D. In our view, the number of ten European Public Prosecutors appointed in Greece is excessive, even in comparison with other, much larger in population than Greece, states (such as France, Germany, Spain), where the number does not exceed seven. Besides, as far as we know, the European Public Prosecutors appointed in Greece essentially receive ready-made files from the Greek prosecuting authorities, which, as a rule, include their findings, which are the result of the evidence collected, The European Public Prosecutors themselves may have requested the compilation of these findings, and on the basis of this information, they exercise the appropriate prosecutions and refer the cases and the accused (if they have been arrested) to the “European” investigating magistrate in Athens.
As far as we know, they do not participate in investigations, nor do they carry out investigative acts, both within the Athens area and within the rest of the Greek territory, although they are obliged to do so.

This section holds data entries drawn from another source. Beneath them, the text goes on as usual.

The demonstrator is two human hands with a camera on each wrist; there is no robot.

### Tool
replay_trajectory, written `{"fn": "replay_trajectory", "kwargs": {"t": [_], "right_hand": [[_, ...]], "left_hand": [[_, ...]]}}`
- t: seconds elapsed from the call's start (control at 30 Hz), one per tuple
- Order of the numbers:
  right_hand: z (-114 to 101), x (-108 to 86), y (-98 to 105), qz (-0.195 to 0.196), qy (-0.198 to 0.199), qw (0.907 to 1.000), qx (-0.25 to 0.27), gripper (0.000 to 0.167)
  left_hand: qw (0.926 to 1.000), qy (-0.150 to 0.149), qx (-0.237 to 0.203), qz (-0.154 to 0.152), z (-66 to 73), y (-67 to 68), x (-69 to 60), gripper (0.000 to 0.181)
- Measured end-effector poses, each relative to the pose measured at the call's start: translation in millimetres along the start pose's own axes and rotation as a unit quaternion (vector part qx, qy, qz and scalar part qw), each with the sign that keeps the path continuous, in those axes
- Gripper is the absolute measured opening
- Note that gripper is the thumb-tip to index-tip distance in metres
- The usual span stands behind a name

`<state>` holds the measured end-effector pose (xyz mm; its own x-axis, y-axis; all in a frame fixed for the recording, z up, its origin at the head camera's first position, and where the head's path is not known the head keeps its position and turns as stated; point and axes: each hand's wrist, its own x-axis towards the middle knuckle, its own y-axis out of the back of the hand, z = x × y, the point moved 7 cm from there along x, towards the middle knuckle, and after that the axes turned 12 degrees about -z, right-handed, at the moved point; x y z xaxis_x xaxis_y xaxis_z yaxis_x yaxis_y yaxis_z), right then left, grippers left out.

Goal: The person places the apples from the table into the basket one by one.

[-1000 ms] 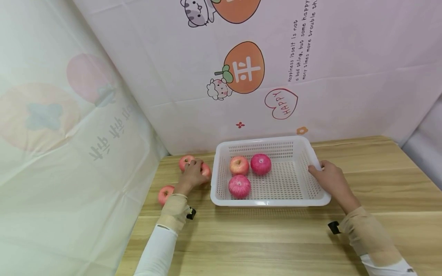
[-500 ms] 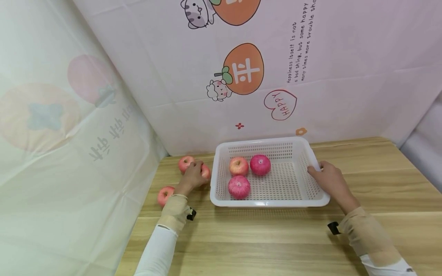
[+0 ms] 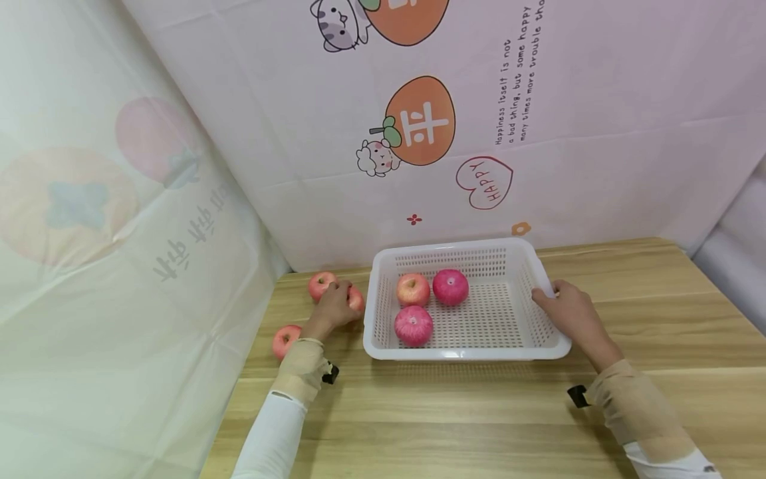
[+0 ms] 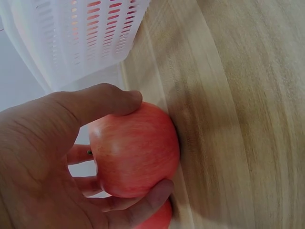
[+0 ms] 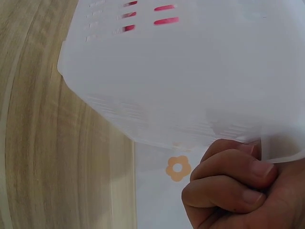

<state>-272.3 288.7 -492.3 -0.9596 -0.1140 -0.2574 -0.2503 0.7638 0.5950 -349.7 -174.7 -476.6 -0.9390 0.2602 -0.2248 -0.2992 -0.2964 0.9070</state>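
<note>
In the left wrist view a red apple (image 4: pixel 138 150) is gripped between the thumb and fingers of my left hand (image 4: pixel 57 152); another apple (image 4: pixel 159 218) lies close beside it. The head view puts this left hand (image 3: pixel 332 307) left of the white basket (image 3: pixel 467 354), among apples on the table. My right hand (image 3: pixel 568 309) holds the basket's right rim, thumb inside; in the right wrist view, curled fingers of the right hand (image 5: pixel 233 186) sit under the rim. Inside the basket, on its left side, are a yellowish-red apple (image 3: pixel 413 289) and two pink ones (image 3: pixel 451 287).
Another red apple (image 3: pixel 286 340) lies on the wooden table (image 3: pixel 431 419) beside my left forearm, and one more (image 3: pixel 321 285) is behind the left hand. A printed white cloth (image 3: pixel 323 199) hangs behind the table, and another cloth (image 3: pixel 120 319) stands along the left side.
Both hands keep their grips with hardly any movement. The whole head view has shifted very slightly.
</note>
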Motion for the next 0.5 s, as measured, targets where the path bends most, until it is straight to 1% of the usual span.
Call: {"fn": "replay_trajectory", "kwargs": {"t": [0.27,0.37,0.5], "right_hand": [[3.3,0.8,-0.8,0.002,0.0,1.0,0.0,0.072],[3.2,0.4,-1.2,0.0,0.0,1.0,0.002,0.072],[-0.1,0.0,-0.2,0.0,0.003,1.0,0.002,0.071]], "left_hand": [[1.0,-0.003,-0.002,0.002,-0.9,1.7,-1.0,0.083],[1.0,-0.001,-0.007,-0.006,-3.1,2.3,-0.3,0.087],[0.9998,0.004,-0.014,-0.014,-2.1,7.6,-3.0,0.09]]}}
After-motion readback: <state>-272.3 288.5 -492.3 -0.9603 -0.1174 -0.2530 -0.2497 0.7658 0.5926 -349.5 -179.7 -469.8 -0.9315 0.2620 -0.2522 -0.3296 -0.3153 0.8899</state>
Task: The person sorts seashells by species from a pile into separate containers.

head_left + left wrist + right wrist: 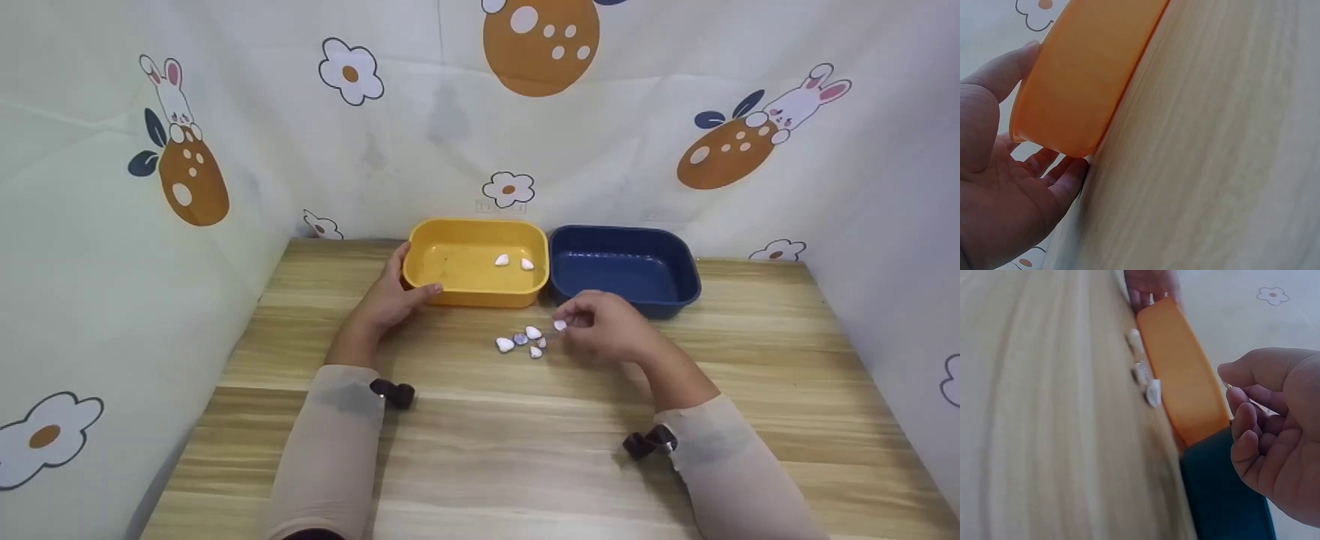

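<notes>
My left hand (388, 297) holds the left end of a yellow plastic bin (480, 298), thumb over the near rim and fingers against the end wall. Inside that bin lie two small white shell-like pieces (502, 260). Between thumb and index finger, my right hand (609, 328) pinches another small white shell-like piece (560, 325), above the table in front of the bins. To its left, several similar pieces (505, 344) lie loose on the wood, white ones with a purplish one (520, 339) and a brownish one. In the right wrist view the pinched piece is mostly hidden by the fingertips.
A navy blue bin (622, 276) with nothing visible in it stands right beside the yellow one. Both are near the back edge of the wooden table (480, 450), close to a printed cloth backdrop (420, 150). Cloth also hangs along both sides.
</notes>
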Demonstrator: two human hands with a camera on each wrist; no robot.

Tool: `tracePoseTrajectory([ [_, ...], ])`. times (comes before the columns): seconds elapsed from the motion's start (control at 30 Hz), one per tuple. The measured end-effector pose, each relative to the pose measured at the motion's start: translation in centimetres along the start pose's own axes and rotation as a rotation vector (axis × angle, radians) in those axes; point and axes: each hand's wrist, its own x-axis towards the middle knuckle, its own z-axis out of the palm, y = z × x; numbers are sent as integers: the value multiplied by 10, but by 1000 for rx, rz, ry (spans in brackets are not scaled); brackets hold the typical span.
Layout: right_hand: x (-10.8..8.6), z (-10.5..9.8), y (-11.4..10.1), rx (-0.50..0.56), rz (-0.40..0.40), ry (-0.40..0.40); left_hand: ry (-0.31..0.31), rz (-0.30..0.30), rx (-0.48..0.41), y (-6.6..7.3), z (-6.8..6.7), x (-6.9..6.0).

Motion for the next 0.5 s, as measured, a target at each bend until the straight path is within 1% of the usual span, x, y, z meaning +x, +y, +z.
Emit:
tracePoseTrajectory([
  [0.1, -1, -12, 3, 5, 2, 73, -4, -2, 2, 0, 0, 1],
  [0.2, -1, -25, 8, 9, 34, 146, -9, -4, -4, 0, -1, 1],
  [0.3, -2, -36, 13, 9, 84, 195, -11, -8, -8, 0, -1, 1],
  [0.5, -4, -54, 22, 28, 180, 268, -12, 21, 10, -2, 0, 1],
])
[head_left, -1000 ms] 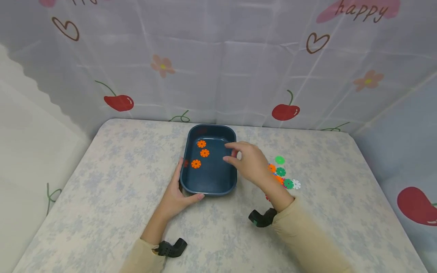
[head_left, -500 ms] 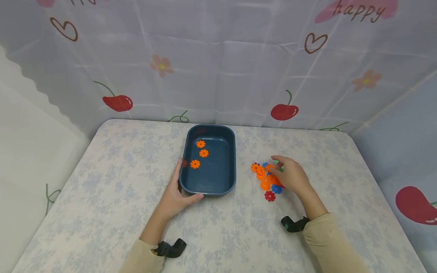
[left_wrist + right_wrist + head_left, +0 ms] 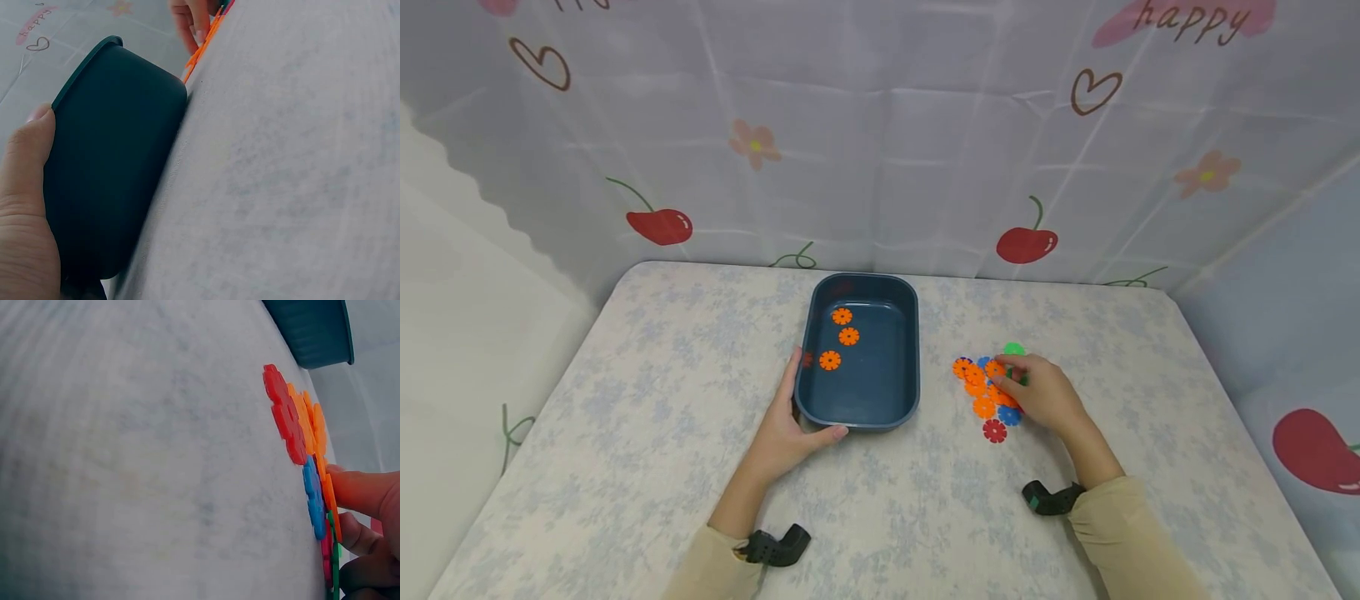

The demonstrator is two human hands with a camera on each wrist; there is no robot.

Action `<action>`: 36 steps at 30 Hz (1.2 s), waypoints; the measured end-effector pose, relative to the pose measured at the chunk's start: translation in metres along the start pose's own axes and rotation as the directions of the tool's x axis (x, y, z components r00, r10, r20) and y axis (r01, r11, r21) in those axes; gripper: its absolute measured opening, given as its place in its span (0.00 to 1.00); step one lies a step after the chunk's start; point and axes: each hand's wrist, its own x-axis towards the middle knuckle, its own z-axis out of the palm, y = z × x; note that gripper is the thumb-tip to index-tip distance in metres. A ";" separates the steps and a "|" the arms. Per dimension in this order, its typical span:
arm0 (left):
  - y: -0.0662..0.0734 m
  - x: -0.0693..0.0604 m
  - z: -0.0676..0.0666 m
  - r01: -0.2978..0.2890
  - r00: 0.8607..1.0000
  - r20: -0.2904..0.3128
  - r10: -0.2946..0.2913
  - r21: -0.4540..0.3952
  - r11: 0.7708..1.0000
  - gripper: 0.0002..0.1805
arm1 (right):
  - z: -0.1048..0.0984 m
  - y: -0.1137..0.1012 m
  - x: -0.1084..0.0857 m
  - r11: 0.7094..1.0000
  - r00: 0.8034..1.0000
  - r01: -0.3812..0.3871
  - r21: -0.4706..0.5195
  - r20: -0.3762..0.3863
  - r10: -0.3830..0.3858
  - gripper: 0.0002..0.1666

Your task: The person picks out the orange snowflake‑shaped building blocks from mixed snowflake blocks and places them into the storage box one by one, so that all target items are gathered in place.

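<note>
My left hand (image 3: 781,433) holds the near left corner of a dark blue rectangular tray (image 3: 857,421), thumb at its front rim and fingers along its left side. Three orange notched plastic discs (image 3: 848,337) lie inside, toward the left. Right of the tray is a loose pile of similar discs: orange, a red disc (image 3: 995,431), a blue disc (image 3: 1010,415) and a light green disc (image 3: 1014,349). Over the pile, my right hand (image 3: 1047,395) pinches an orange disc (image 3: 995,368) at its edge with thumb and forefinger. The palm hides some discs; the right wrist view shows green and pink ones beneath.
A pale floral cloth covers the table (image 3: 662,400). Behind it hangs a white curtain (image 3: 880,167) printed with cherries, hearts and flowers. Each wrist carries a small black camera, the left camera (image 3: 777,546) and the right camera (image 3: 1052,498).
My right hand has moved from above the tray rightward to the pile, and its fingertips have come together at an orange disc. The left hand and tray have stayed put.
</note>
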 end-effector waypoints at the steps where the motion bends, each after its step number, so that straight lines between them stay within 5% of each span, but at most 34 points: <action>1: 0.000 0.000 0.000 0.000 1.000 -0.001 0.000 0.002 1.000 0.69 | 0.000 0.000 0.000 1.000 1.000 0.003 0.002 -0.003 -0.003 0.24; 16: 0.003 0.000 0.000 0.011 1.000 -0.020 -0.010 0.003 1.000 0.70 | -0.002 0.000 -0.001 0.999 0.998 -0.018 0.043 -0.065 0.021 0.19; 36: 0.002 0.000 0.000 -0.001 1.000 -0.024 0.002 0.033 0.999 0.70 | -0.002 0.004 -0.002 0.990 0.996 -0.056 0.128 -0.068 0.066 0.30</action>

In view of these facts, the appointment of ten European Public Prosecutors for Greece is excessive and should be reduced. This further means, however, that the request of the European Public Prosecutor General to increase the number of European Public Prosecutors appointed by three should not be accepted. If these remain, the posts of the European Public Prosecutors in Greece will be very good “fallow” posts, with a salary three times or more higher than that of the other Greek Public Prosecutors.